TutorialThink of this as an auxiliary action of epinephrine to boost the action of glycogen phosphorylase in a true emergency. Recall that phosphorylase kinase is the enzyme that phosphorylates and activates glycogen phosphorylase, and that phosphorylase kinase b, the inactive form, can be phosphorylated to phosphorylase kinase "a" (active) as part of a phosphorylation cascade initiated by cAMP and protein kinase A.
A part of the regulation you may have forgotten is that intracellular calcium can activate phosphorylase kinase b even in the absence of the phosphorylation signal.

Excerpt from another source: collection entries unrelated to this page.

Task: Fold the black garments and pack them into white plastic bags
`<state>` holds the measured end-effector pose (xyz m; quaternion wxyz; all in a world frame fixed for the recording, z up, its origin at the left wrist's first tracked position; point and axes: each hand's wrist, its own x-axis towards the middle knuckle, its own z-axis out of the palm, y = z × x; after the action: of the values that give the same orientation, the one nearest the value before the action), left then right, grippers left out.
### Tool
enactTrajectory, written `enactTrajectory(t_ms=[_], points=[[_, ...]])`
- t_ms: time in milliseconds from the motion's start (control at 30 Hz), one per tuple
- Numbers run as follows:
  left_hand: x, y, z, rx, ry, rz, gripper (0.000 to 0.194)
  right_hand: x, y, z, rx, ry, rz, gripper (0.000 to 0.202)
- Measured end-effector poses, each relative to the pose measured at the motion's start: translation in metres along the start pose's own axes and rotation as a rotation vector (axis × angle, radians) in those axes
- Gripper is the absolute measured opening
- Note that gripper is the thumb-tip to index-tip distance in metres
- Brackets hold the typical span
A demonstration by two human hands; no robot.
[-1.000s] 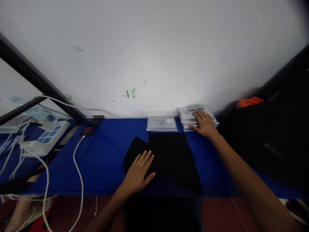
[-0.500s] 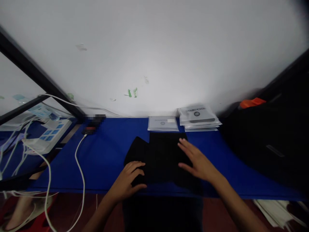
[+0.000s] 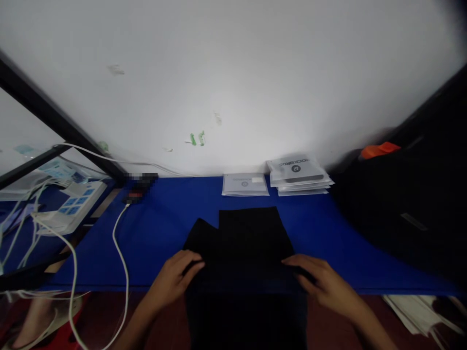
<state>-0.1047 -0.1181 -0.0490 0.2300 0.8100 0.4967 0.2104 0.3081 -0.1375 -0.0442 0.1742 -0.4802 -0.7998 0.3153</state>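
A piece of black cloth (image 3: 251,233) lies at the near edge of the blue table, with a straight far edge and a slanted flap sticking out on its left. Its exact kind does not show, and its near part merges with the dark clothing below. My left hand (image 3: 177,274) pinches the cloth's left side between thumb and fingers. On the opposite side my right hand (image 3: 323,279) grips the cloth's right edge, thumb under and fingers on top.
Behind the cloth lie a flat white printed packet (image 3: 245,185) and a stack of similar packets (image 3: 297,172). A big black bag (image 3: 394,209) fills the right. At left are a white cable (image 3: 122,253), a pixelated dark device (image 3: 136,189) and a power strip (image 3: 78,201).
Both hands have come closer to me and closed from a flat, spread pose onto the cloth's sides. The cloth has shifted toward me, its far edge now farther from the packets.
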Motion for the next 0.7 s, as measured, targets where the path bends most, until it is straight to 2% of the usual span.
enactTrajectory(t_ms=[67, 133, 200, 267, 333, 400, 467, 533, 600, 700], points=[[0.024, -0.004, -0.005, 0.058, 0.08, -0.072, 0.019, 0.021, 0.006, -0.013, 0.028, 0.107, 0.041, 0.024], [0.052, -0.008, -0.006, 0.144, 0.13, -0.08, 0.022, 0.048, 0.017, -0.023, -0.013, 0.235, 0.052, 0.024], [0.082, -0.009, -0.003, 0.206, 0.115, -0.046, 0.03, 0.078, 0.032, -0.029, -0.092, 0.332, 0.036, 0.027], [0.11, -0.009, 0.003, 0.228, 0.087, -0.044, 0.038, 0.105, 0.046, -0.031, -0.197, 0.349, 0.002, 0.035], [0.131, -0.007, 0.011, 0.257, 0.033, -0.042, 0.044, 0.127, 0.057, -0.03, -0.264, 0.3, -0.03, 0.04], [0.147, -0.004, 0.017, 0.291, -0.008, -0.021, 0.038, 0.142, 0.062, -0.029, -0.305, 0.237, -0.055, 0.04], [0.155, 0.0, 0.018, 0.315, -0.014, 0.002, 0.021, 0.15, 0.061, -0.03, -0.33, 0.212, -0.083, 0.033], [0.155, 0.005, 0.012, 0.327, 0.011, 0.007, 0.008, 0.148, 0.054, -0.034, -0.337, 0.261, -0.123, 0.026], [0.149, 0.013, 0.004, 0.318, 0.082, 0.049, 0.005, 0.138, 0.042, -0.04, -0.322, 0.347, -0.173, 0.021], [0.127, 0.027, -0.006, 0.244, 0.173, 0.223, 0.007, 0.111, 0.026, -0.047, -0.265, 0.404, -0.237, 0.017]])
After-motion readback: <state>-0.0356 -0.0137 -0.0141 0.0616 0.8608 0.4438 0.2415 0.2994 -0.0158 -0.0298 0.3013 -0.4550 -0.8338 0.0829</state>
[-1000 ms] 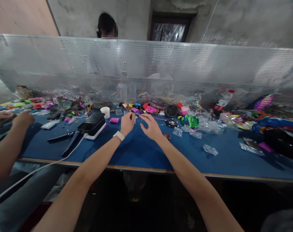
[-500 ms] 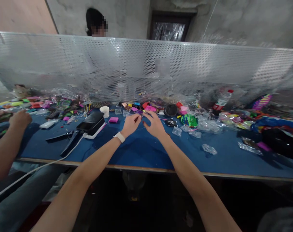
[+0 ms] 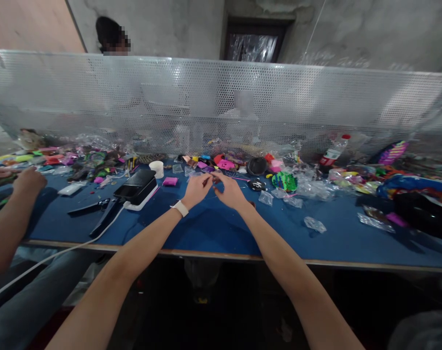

This effect would then activate even those molecules of phosphorylase kinase that did not become phosphorylated in the cascade, creating an additive effect to boost glycogen hydrolysis.
Intracellular calcium would be naturally released in muscle with "fight or flight" contractions to accomplish this additive activation, but how can this happen in liver? The answer is a second type of adrenergic receptor to which epinephrine can bind to boost intracellular calcium. This occurs via the Gq/phospholipase C/IP3 pathway. The only remaining issue: which adrenergic receptor type is linked to Gq?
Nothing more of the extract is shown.